26/02/2010

Äxgüsi, Monsieur MacShane, il faut poutzer.


Vous avez peut-être lu dans Newsweek la diatribe de Denis MacShane, publiée sous le titre "The End of Switzerland" (cliquer ici). L'ancien ministre aux affaires européennes du gouvernement Blair a travaillé pendant plus de 12 ans à Genève, dans les années 70-80 plus ou moins. Par la "fin" de la Suisse, il semble vouloir dire que finalement la Suisse a été débarrassée de ses mythes (ailleurs il - ou l'éditeur de son journal - parle de "death of Switzerland"): chez nous, les trains arriveraient aussi en retard, sales comme dans les banlieues de Paris et Londres, et les autoroutes suisses seraient aussi pleines de trous. McShane nous suggère qu'il n'y a de salut pour la Suisse qu'au sein de l'Union européenne. Il taxe nos politiciens de provinciaux; les partis seraient faibles à l'exception d'un seul, xénophobe.

En même temps, MacShane souligne les succès de la Suisse: secteurs industriels de pointe, peu de chômage, faible récession. On entend percer entre les lignes un brin de nostalgie: ah, qu'ils étaient beaux, les temps où, en Suisse, tous les mythes étaient encore intacts et où les Suisses n'avaient pas encore droit à la saleté. On dirait que MacShane est plus attaché à l'image de Suisse miniature de contes de fées que les Suisses eux-mêmes, habitués mieux que certains Européens à la réalité chaotique sale et stressante du monde moderne de la mondialisation. Les vagues d'immigration d'élite semblent plutôt prouver qu'en Suisse, il fait bon participer aux avantages de la globalisation – dont celle européenne n’est qu’une variante.

On peut débattre de bien de questions soulevées à tort ou à raison par MacShane - initiative anti-minarets, secret bancaire, adhésion à l'UE ou non - mais dans le cadre limité de ce blog destiné à la diversité culturelle en Suisse et aux échanges entre les régions du pays, il y a un point de MacShane qui demande une rectification: MacShane déplore que les Suisse n'apprennent plus les autres langues nationales, se contentant de l'anglais, et il déplore l'avancée du dialecte suisse alémanique dans les médias. Le premier point est tout simplement faux: le multilinguisme n'a jamais été aussi développé en Suisse qu'aujourd'hui. Voyez certains de nos meilleurs sportifs, Didier Cuche ou Roger Federer... ils sont jeunes, ce ne sont pas des intellectuels, et ils sont multilingues.

Et quant au dialecte dans les médias, il faut se demander pourquoi un ancien ministre des affaires européennes comme MacShane s'insurge contre l'Europe des régions, car les dialectes sont des langues régionales que chacun devrait avoir le droit de pratiquer librement autant qu'il veut. Il existe des émissions en patois fribourgeois à la radio - c'est normal en Suisse.

Et pour finir, je vous donne ici un petit fait historique bien anodin: les dialectes avant leur codification et standardisation ont toujours été plus accueillants par rapport aux autres langues et cultures que les grandes langues nationales une fois que celles-ci ont été standardisées comme telles: ainsi, en dialecte suisse alémanique, au lieu de dire "Entschuldigung", on dit souvent "Äxgüsi", ce qui vient du français "excusez". On ne dit pas seulement "Danke", on dit aussi "Mässi" (merci!). De la même manière, le français colloquial de Suisse romande est pétri d'expressions alémaniques comme "poutzer" (nettoyer), ce qui vient du Suisse alémanique "putzen". En Allemagne, on dirait plutôt "reinigen".

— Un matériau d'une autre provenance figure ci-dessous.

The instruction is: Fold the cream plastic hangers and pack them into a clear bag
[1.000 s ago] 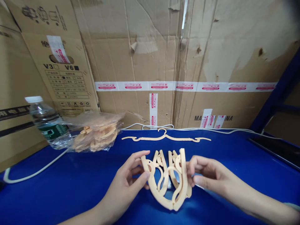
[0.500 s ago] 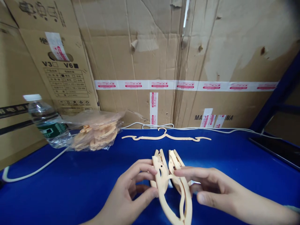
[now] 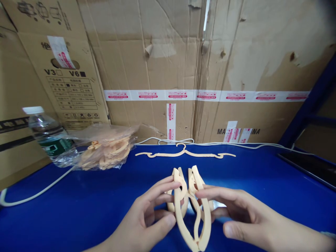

Nous retombons encore une fois sur le thème de la propreté: il est étonnant qu'à la fois dans le parler de la Suisse romande et dans celui de la Suisse alémanique, les expressions ayant trait à la politesse et à la propreté ne soient pas du français et de l'allemand "propre", mais justement des mots étrangers, impropres à la propre langue, adoptés facilement et avec une hospitalité exemplaire par le dialecte ou le parler régional local! Encore une fois: c’est dans les dialectes que les principes d’hospitalité linguistique à proprement parler universels se manifestent le mieux, à l’état pur, librement. L’universel passe par le particulier. Dans la mesure où la Suisse voudra soigner son héritage dialectal, ce sera non pas contre les langues nationales, mais dans l’esprit même de l’hospitalité interculturelle dont profitera tout type d’idiome autre que maternel.